**REQUIRED WORK**
Take every line in the entries that includes the word "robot" and copy it.

(Records contained in a dataset)
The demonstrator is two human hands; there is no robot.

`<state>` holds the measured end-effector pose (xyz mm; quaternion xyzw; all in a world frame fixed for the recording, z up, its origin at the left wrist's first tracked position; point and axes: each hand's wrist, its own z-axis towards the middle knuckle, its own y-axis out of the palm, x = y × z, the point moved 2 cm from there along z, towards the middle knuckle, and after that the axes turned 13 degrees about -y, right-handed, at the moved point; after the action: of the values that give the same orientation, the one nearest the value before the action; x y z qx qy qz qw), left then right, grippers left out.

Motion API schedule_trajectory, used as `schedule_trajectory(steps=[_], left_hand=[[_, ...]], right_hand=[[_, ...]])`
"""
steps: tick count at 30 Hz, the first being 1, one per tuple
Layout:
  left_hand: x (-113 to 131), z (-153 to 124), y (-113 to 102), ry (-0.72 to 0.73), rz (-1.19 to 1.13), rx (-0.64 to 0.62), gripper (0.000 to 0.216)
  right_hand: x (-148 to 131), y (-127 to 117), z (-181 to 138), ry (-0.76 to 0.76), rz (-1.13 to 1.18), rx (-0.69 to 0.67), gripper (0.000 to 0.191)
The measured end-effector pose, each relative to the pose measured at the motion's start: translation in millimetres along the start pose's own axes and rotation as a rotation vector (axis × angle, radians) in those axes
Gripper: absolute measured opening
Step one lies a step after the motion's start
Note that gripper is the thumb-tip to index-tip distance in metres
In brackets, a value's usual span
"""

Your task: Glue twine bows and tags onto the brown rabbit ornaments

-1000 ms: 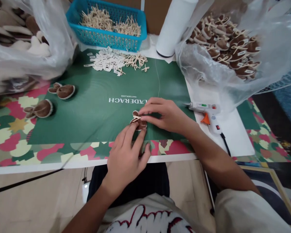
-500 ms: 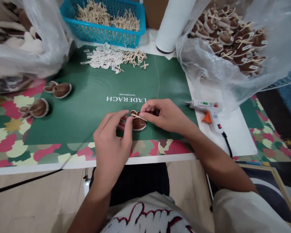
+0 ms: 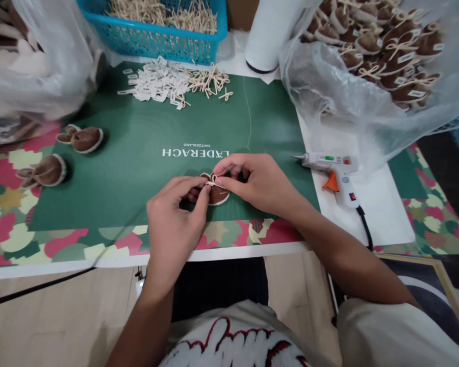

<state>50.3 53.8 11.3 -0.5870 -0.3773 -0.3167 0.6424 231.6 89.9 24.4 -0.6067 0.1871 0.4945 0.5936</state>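
Green mat (image 3: 110, 193): a sideways push could skid the plush; smooth, flat sheet.
Clear bag (image 3: 371, 114), 2 o'clock from the plush: might scorch if it sagged onto a hot nozzle; thin, crinkled film.
Left hand (image 3: 179, 204), 9 o'clock: thumb and forefinger narrowed on the bow's left end.
Right hand (image 3: 250, 178), 2 o'clock: thumb and forefinger pinching its right side.
Glue gun (image 3: 334, 163), 3 o'clock: a careless sweep could catch the wrist; hard plastic, tapered nozzle.
Brown plush (image 3: 219, 197): flat on the mat between the hands; velvety, rounded, pale-rimmed.
Cord bow (image 3: 213, 179): uneven tugging could twist it; thin, looped.
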Motion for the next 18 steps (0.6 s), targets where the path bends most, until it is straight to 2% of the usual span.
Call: schedule_trajectory(steps=[6, 11, 15, 18], left_hand=[[-0.2, 0.5, 1.5, -0.025, 0.015, -0.009, 0.01], [3.6, 0.7, 3.4, -0.007, 0.015, 0.007, 0.018], [6.6, 0.6, 6.8, 0.011, 0.036, 0.038, 0.014], [8.5, 0.1, 9.2, 0.028, 0.045, 0.058, 0.013]], right_hand=[[2.5, 1.8, -0.1, -0.078, -0.023, 0.034, 0.009], [2.7, -2.2, 1.0, -0.044, -0.055, 0.021, 0.012], [0.6, -5.3, 1.3, -0.019, -0.067, 0.003, 0.02], [-0.6, -5.9, 1.1, 0.001, -0.02, 0.002, 0.015]])
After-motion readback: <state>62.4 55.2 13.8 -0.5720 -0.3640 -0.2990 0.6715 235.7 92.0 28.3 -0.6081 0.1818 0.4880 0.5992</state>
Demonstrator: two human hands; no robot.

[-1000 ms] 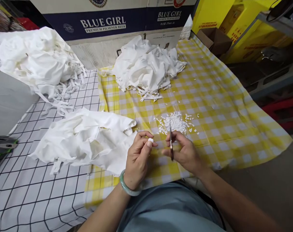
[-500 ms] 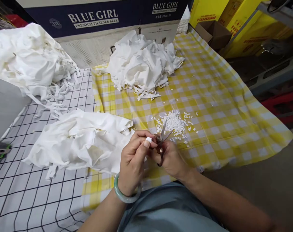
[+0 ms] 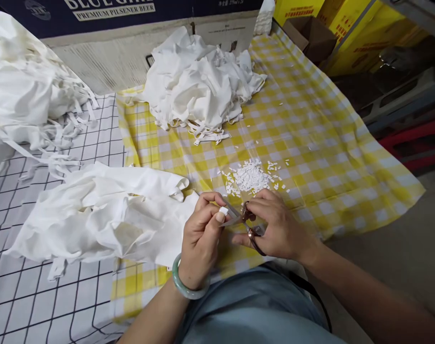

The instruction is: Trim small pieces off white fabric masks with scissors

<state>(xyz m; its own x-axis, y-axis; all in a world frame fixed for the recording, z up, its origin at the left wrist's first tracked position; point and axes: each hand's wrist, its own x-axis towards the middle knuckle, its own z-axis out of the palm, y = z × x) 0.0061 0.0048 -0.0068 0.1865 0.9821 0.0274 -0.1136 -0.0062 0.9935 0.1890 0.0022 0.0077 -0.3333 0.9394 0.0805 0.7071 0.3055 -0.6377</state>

**SOLVED EXERCISE**
The demonstrator is two human hands; there is no robot.
Demonstrator: two human hands; no robot.

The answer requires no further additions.